WHAT THE TASK REQUIRES ▸ Type out the listing below exactly. Pictures stay out of it.

━━━━━ SUPPLIED MATERIAL

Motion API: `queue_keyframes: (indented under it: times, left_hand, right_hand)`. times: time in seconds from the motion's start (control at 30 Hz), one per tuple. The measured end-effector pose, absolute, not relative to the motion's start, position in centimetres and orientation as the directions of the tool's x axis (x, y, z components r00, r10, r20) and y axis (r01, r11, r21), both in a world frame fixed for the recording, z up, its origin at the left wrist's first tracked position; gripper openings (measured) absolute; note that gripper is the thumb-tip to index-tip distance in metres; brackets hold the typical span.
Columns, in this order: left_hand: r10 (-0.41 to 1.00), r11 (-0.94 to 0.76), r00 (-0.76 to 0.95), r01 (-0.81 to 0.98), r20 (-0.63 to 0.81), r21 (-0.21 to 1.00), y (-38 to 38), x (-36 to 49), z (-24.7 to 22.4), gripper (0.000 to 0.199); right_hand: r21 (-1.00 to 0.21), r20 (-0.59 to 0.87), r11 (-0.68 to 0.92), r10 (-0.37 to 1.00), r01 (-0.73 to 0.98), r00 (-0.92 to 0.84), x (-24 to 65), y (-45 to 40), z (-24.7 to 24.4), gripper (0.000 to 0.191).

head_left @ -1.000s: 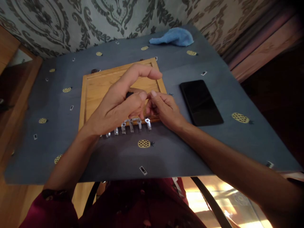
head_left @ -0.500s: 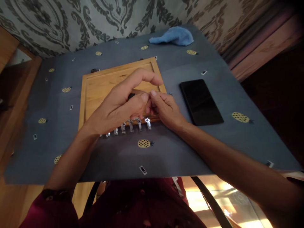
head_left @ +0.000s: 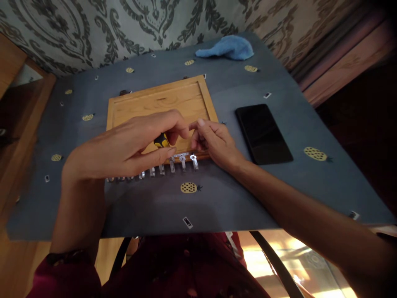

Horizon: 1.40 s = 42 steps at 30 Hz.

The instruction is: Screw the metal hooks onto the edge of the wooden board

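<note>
My left hand [head_left: 139, 142] hovers over the near part of a framed wooden board [head_left: 206, 97], its thumb and forefinger apart. Its other fingers curl around a black-and-yellow handle [head_left: 161, 141] that looks like a screwdriver's; the rest of that tool is hidden. To the right, my right hand [head_left: 215, 140] is closed, thumb pressed to the forefinger at the board's near right corner. Anything in that pinch is too small to make out. A row of several metal hooks [head_left: 173, 165] runs along the board's near edge, partly below my left hand.
Right of the board lies a black phone [head_left: 263, 133]. A blue cloth [head_left: 228, 47] is crumpled at the table's far edge, by the patterned wall. Dark small pieces [head_left: 125, 92] show behind the board. A grey pineapple-print cover [head_left: 149, 211] spreads over the table.
My left hand has moved left and turned palm down, away from my right fingertips, and the black-and-yellow handle has shifted with it. My right hand has hardly moved.
</note>
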State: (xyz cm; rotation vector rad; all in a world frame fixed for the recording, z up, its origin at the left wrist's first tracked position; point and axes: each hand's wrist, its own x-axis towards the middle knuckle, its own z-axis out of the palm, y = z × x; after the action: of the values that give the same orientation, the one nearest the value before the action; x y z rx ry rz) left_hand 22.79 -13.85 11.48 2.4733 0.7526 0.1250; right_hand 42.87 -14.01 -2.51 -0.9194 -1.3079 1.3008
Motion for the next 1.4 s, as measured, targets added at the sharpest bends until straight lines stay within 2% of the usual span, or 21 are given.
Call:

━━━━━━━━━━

EXPECTED ANSWER ▸
Motion API: `queue_keyframes: (indented under it: times, left_hand, right_hand)`. times: time in seconds from the motion's start (control at 30 Hz), one per tuple. The measured end-effector pose, absolute, not relative to the motion's start, position in centimetres and orientation as the directions of the tool's x axis (x, y, z components r00, r10, r20) and y axis (r01, r11, r21), both in a world frame fixed for the recording, z up, its origin at the left wrist's first tracked position; gripper openings (measured) absolute; note that gripper is the thumb-tip to index-tip distance in metres; brackets hold the typical span.
Columns, in this order: left_hand: r10 (-0.41 to 1.00), r11 (-0.94 to 0.76), r00 (-0.76 to 0.95), r01 (-0.81 to 0.98), r20 (-0.63 to 0.81), r21 (-0.21 to 1.00), y (-38 to 38), x (-36 to 49), z (-24.7 to 22.4), gripper (0.000 to 0.199); right_hand: r21 (-1.00 to 0.21), r20 (-0.59 to 0.87), r11 (-0.68 to 0.92), r10 (-0.37 to 1.00), r01 (-0.73 to 0.98), r00 (-0.92 to 0.84), x (-24 to 65), y (-45 to 40), z (-24.7 to 24.4), gripper (0.000 to 0.191).

head_left @ -1.000s: 
head_left @ -0.500s: 
head_left @ +0.000s: 

Horizon: 1.40 s = 42 steps at 30 Hz.

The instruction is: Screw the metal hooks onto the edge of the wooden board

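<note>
My left hand [head_left: 139, 142] hovers over the near part of a framed wooden board [head_left: 206, 97], its thumb and forefinger apart. Its other fingers curl around a black-and-yellow handle [head_left: 161, 141] that looks like a screwdriver's; the rest of that tool is hidden. To the right, my right hand [head_left: 215, 140] is closed, thumb pressed to the forefinger at the board's near right corner. Anything in that pinch is too small to make out. A row of several metal hooks [head_left: 173, 165] runs along the board's near edge, partly below my left hand.
Right of the board lies a black phone [head_left: 263, 133]. A blue cloth [head_left: 228, 47] is crumpled at the table's far edge, by the patterned wall. Dark small pieces [head_left: 125, 92] show behind the board. A grey pineapple-print cover [head_left: 149, 211] spreads over the table.
My left hand has moved left and turned palm down, away from my right fingertips, and the black-and-yellow handle has shifted with it. My right hand has hardly moved.
</note>
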State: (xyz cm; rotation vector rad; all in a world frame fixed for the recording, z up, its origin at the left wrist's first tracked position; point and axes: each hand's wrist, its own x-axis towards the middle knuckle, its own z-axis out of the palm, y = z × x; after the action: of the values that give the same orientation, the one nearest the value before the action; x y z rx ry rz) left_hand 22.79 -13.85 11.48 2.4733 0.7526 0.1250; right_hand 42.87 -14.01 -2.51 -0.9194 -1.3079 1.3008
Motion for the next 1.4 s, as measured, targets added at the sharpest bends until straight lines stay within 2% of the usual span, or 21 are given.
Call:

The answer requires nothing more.